You are viewing a plain text version of this content. The canonical link for it is here.
Posted to java-user@lucene.apache.org by Stephen Thomas <st...@cs.queensu.ca> on 2011/11/29 17:19:38 UTC

Custom Filter for Splitting CamelCase?

List,

I have written my own CustomAnalyzer, as follows:

public TokenStream tokenStream(String fieldName, Reader reader) {

		// TODO: add calls to RemovePuncation, and SplitIdentifiers here
		
		// First, convert to lower case
		TokenStream out = new  LowerCaseTokenizer(reader);

		if (this.doStopping){
			out = new StopFilter(true, out, customStopSet);
		}
		
		if (this.doStemming){
			out = new PorterStemFilter(out);
		}

		return out;
	  }



What I need to do is write two custom filters that do the following:

- RemovePuncation() removes all characters except [a-zA-Z], preserving
case. E.g.,

"foo=bar*45;" ==> "foo bar 45"
"fooBar" ==> "fooBar"
"\"sthomas@cs.queensu.ca\"" ==> "sthomas cs queensu ca"

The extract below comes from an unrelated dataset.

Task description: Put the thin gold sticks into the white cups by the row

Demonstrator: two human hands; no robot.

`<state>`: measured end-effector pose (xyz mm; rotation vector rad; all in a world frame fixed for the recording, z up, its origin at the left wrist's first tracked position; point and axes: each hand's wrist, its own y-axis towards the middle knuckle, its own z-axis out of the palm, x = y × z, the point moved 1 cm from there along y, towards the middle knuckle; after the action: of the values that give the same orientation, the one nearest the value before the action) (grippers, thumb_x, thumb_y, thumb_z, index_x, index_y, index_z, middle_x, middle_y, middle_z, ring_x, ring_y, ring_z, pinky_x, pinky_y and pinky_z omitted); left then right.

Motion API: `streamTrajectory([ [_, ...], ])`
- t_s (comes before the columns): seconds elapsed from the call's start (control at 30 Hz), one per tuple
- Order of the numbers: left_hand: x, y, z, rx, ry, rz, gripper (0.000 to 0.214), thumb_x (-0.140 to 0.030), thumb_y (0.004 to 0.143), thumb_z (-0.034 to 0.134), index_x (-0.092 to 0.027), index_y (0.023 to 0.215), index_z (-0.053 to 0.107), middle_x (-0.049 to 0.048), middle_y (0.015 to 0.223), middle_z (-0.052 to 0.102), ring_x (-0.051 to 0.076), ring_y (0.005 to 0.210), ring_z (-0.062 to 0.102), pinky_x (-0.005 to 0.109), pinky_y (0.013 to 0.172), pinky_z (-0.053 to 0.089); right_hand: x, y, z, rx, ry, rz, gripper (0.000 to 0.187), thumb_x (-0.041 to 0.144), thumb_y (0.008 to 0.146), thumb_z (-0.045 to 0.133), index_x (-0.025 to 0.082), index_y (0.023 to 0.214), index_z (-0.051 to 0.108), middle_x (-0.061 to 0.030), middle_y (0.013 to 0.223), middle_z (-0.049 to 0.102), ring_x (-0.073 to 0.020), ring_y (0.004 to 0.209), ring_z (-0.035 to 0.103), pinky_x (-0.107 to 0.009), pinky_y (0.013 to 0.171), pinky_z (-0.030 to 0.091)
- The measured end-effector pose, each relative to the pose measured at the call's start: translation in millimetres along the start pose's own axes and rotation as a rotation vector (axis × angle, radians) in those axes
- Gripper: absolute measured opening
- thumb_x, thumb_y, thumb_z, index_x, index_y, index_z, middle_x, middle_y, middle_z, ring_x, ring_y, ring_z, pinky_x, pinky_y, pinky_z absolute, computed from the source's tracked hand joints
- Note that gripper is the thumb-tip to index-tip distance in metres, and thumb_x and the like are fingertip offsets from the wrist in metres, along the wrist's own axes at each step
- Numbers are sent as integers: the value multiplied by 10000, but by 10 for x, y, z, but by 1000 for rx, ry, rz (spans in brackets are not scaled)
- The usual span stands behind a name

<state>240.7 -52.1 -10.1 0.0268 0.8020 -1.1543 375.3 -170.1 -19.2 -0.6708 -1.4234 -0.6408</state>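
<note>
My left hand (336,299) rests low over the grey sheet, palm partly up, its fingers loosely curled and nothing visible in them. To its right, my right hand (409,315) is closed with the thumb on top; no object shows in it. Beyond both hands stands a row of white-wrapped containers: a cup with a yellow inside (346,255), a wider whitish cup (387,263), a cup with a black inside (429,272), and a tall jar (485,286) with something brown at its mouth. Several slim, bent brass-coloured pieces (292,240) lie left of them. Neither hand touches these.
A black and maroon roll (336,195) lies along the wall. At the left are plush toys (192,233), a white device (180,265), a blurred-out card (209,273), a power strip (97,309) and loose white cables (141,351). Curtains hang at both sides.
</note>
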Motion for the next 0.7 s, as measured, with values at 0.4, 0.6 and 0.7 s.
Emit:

- SplitIdentifers() breaks up words based on camelCase notation:

"fooBar" ==> "foo Bar"
"ABCCompany" ==> "ABC Company"

(I have the regex for this.)

Note this step must be performed before LowerCaseTokenizer, because we
need case information to do the splitting.


How can I write custom filters, and how do I call them before
LowerCaseTokenizer()?


Thanks in advance,
Steve

---------------------------------------------------------------------
To unsubscribe, e-mail: java-user-unsubscribe@lucene.apache.org
For additional commands, e-mail: java-user-help@lucene.apache.org


RE: Custom Filter for Splitting CamelCase?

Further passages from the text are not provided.